Gregory was direct and firm. He removed unworthy priests from office, forbade taking money for many services, emptied the papal treasury to ransom prisoners of the Lombards and to care for persecuted Jews and the victims of plague and famine. He was very concerned about the conversion of England, sending 40 monks from his own monastery. He is known for his reform of the liturgy, for strengthening respect for doctrine.

An Anglican historian wrote, “It is impossible to conceive what would have been the confusion, the lawlessness, the chaotic state of the Middle Ages without the medieval papacy; and of the medieval papacy, the real father is Gregory the Great.”

Gregory’s book, “Pastoral Care”, on the duties and qualities of a bishop, was read for centuries after his death. He described bishops mainly as physicians whose main duties were preaching and the enforcement of discipline. In his own down-to-earth preaching, Gregory was skilled at applying the daily gospel to the needs of his listeners. Called “the Great,” Gregory has been given a place with Augustine, Ambrose and Jerome as one of the four key doctors of the Western Church.

Gregory developed what can be called a spirituality of reform that balances the need to reform with the need to maintain the unity of the faith, which he called “the bond of love”.  The essential virtue for maintaining unity, according to Gregory, is patience.  Gregory insisted that people should not expect to bring the Church to perfection, because the reality is that the Church brings us to perfection by stirring us to reform ourselves, our communities, our leaders, and our world.

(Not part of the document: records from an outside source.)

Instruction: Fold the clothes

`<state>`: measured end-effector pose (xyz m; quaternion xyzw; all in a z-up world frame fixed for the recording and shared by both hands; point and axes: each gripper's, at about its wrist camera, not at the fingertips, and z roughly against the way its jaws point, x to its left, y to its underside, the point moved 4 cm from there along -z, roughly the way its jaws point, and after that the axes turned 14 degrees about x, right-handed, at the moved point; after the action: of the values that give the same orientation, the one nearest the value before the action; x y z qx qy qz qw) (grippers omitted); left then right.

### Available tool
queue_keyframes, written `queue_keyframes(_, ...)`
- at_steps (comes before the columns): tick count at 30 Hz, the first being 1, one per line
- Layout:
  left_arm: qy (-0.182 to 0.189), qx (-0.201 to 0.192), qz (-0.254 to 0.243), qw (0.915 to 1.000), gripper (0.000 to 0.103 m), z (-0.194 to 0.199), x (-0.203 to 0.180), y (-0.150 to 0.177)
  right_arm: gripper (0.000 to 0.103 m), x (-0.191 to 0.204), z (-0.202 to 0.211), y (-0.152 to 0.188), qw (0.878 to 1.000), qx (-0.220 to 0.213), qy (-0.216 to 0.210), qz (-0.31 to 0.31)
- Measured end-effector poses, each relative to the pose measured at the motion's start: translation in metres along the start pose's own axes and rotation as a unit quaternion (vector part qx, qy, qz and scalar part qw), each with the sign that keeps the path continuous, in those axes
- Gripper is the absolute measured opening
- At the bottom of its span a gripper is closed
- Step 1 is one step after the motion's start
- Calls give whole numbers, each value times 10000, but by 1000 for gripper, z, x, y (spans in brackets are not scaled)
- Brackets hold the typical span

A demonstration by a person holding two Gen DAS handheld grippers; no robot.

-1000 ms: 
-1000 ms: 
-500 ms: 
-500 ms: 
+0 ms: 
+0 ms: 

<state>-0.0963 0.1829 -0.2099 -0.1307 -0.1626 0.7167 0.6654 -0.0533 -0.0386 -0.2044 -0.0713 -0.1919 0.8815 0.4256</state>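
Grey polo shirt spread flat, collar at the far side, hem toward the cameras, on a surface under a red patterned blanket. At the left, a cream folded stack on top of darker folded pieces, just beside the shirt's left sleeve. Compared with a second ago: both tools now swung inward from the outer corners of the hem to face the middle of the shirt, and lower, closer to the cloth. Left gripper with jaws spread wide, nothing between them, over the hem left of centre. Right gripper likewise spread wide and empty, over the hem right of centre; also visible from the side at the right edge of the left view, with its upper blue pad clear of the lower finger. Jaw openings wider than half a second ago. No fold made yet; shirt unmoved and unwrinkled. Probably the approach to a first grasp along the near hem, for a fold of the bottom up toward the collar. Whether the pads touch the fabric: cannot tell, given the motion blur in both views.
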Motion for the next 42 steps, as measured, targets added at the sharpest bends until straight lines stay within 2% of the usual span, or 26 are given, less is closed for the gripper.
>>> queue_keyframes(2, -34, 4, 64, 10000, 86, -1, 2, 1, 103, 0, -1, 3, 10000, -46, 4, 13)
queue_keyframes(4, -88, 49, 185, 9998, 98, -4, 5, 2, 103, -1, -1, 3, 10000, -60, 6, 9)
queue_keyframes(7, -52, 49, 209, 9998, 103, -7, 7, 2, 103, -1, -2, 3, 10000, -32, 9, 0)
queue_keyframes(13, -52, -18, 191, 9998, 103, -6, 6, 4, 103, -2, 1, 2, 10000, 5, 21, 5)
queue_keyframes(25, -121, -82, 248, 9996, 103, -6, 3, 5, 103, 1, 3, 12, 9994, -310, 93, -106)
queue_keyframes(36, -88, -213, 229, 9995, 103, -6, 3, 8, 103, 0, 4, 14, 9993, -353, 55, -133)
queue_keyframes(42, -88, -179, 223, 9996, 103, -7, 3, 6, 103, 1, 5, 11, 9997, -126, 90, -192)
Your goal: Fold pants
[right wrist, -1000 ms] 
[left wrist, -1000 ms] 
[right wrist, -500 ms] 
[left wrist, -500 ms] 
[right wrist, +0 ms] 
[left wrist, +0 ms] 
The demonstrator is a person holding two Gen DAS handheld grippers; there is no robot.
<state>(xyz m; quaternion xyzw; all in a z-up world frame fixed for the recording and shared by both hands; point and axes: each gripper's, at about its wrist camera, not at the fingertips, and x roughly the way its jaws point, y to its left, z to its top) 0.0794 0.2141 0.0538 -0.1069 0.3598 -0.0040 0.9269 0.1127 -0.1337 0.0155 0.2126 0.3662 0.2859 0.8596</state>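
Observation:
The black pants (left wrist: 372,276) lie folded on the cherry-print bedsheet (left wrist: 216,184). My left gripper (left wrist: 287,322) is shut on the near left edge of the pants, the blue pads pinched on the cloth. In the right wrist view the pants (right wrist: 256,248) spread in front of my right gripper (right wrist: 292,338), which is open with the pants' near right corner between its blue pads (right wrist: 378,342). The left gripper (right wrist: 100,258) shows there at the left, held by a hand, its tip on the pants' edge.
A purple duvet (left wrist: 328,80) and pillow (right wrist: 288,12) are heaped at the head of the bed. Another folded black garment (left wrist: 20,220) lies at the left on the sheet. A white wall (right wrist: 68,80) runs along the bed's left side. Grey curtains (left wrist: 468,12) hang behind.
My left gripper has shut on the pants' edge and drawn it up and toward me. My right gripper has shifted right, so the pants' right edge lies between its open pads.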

The imperfect and wounded nature of the pilgrim Church is not, for Gregory, a sign that the Holy Spirit has lost His way guiding the Church toward sanctification.  Nor did he believe it was the role of the reformer to separate wheat from chaff or sheep from goats.  Only the Son of Man has this right.

Largely due to the influence of Irish and Spanish clergy and missionaries, Gregory’s ideas gradually spread throughout Christian Europe.  By the end of the 9th century, Charlemagne had made the study of Gregory’s “Pastoral Care” obligatory for all bishops in his empire.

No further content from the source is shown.